Various studies for p-tolyl acetate were summarized in Food and Cosmetics Toxicology, Volume 12, Issue 3, June 1974, Page 391 to assess the irritation in humans and rabbits.
p-tolyl acetate applied at full strength on intact or abraded rabbit skin, produced no irritation. Also, when tested in 25 human subjects at 4% in petrolatum in a 48-hr closed-patch test, p-tolyl acetate produced no irritation.
In a prediction done by SSS (2017), the skin irritation potential of p-tolyl acetate (CAS No: 140-39-6) was estimated using OECD QSAR toolbox version 3.4 with log Pow as the primary descriptor and considering the seven closest read across substances. The substance p-tolyl acetate was estimated to be not irritating to the skin of New Zealand White rabbits.
Also these results are further supported by the experimental study conducted in an OECD GLP laboratory by Sustainability Support Services (Europe) AB for the functionally similar read across substance benzyl Propionate (CAS: 122-63-4).This study was performed as per OECD guideline No. 404. Three healthy young adult female rabbits were used for conducting acute dermal irritation study. Body weights were recorded on day 0 (prior to application) and at termination. Rabbits with good intact skin were selected for the study. The hairs of all the rabbits were clipped at contralateral sites, approximately 24 hours prior to treatment. A dose of0.5 ml of test item (as such) was applied to the skin, over an area of approximately 6 x 6 cm clipped of hair on one side of rabbits. The other untreated side was kept as control area and 0.5 ml of distilled water was applied at this site. At the end of 4 hours, the gauze patch was removed and test item application site was wiped with water without altering the integrity of the epidermis. Initially, the test item was applied to the clipped area of skin of one rabbit. The test site was covered with gauze patch. After 4 hours of exposure in Animal No. 1, there was no erythema and oedema observed at 1, 24, 48 and 72 hours observation. Hence the confirmatory test was conducted on additional two rabbits (No. 2 and 3)to confirm the non irritant nature of the test item. In Animals No. 2 and 3 after post patch removal, revealed no erythema and oedema at 1, 24, 48 and 72 hours observation. The patch was removed after 4 hours and rabbits were observed for erythema and oedema at 1, 24, 48 and 72 hours after patch removal, evaluated and graded as per Draize method. The individual mean score at 24, 48 and 72 hours for Animal Nos. 1, 2 and 3 were 0.00, 0.00, 0.00 and 0.00, 0.00, 0.00, for erythema and oedema formation, respectively.
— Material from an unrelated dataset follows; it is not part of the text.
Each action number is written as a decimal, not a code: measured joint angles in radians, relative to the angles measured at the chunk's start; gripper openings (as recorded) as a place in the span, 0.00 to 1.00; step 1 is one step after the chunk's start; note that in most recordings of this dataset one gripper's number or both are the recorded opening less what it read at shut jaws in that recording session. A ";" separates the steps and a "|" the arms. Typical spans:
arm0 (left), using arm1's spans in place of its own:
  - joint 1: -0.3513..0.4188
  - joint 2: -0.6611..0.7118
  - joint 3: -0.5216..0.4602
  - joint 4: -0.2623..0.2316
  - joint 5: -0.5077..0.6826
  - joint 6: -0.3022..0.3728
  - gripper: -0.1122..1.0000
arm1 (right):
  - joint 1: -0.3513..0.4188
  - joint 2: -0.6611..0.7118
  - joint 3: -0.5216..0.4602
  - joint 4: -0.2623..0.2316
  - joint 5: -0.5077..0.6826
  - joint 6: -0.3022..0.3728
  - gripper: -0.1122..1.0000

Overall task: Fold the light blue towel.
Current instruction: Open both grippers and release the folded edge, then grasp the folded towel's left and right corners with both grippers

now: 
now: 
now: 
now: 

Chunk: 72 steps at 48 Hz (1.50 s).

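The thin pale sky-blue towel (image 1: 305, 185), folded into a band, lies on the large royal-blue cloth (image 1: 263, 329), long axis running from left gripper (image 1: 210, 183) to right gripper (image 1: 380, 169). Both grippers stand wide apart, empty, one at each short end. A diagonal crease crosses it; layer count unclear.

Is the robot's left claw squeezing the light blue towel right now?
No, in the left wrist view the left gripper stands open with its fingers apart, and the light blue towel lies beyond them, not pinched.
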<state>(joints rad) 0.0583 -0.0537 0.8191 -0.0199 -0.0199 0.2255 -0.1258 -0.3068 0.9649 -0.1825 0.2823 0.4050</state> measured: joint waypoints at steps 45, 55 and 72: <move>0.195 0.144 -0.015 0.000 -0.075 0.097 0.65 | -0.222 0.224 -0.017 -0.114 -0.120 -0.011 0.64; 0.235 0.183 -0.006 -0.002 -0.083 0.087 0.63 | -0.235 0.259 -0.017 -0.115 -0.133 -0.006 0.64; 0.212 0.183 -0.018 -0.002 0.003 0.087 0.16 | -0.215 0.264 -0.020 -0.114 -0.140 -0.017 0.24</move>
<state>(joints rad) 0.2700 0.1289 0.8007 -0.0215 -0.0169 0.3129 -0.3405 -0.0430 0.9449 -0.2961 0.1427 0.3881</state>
Hence, it was concluded that “Benzyl propionate (CAS No. - 122 -63-4)” was Non-Irritating to the skin of Female New Zealand White rabbits under the experimental conditions tested.
The above results are further supported by the experimental study performed by P.J Frosch, et al., (Contact Dermatitis, vol 33,Pages 333-342,1995) for the functionally similar read across substance benzyl Acetate (CAS: 140-11-4). The patch test was performed on human subjects to assess the irritation potential of benzyl acetate (CAS No: 140 -11 -4). One hundred patients were patch tested with 1 or 5% benzyl acetate in petrolatum, using Finn Chambers on Scanpor applied for 2 days to the back. Scoring was done on the day the patch was removed and 1 or 2 days later. A weak positive response was seen in one patient given the 1% concentration. There were no effects in the 5% group. Thus, based on the human experience data it was concluded that benzyl acetate (CAS No. 140-11-4) was non-Irritating to the skin of human subjects under the experimental conditions tested.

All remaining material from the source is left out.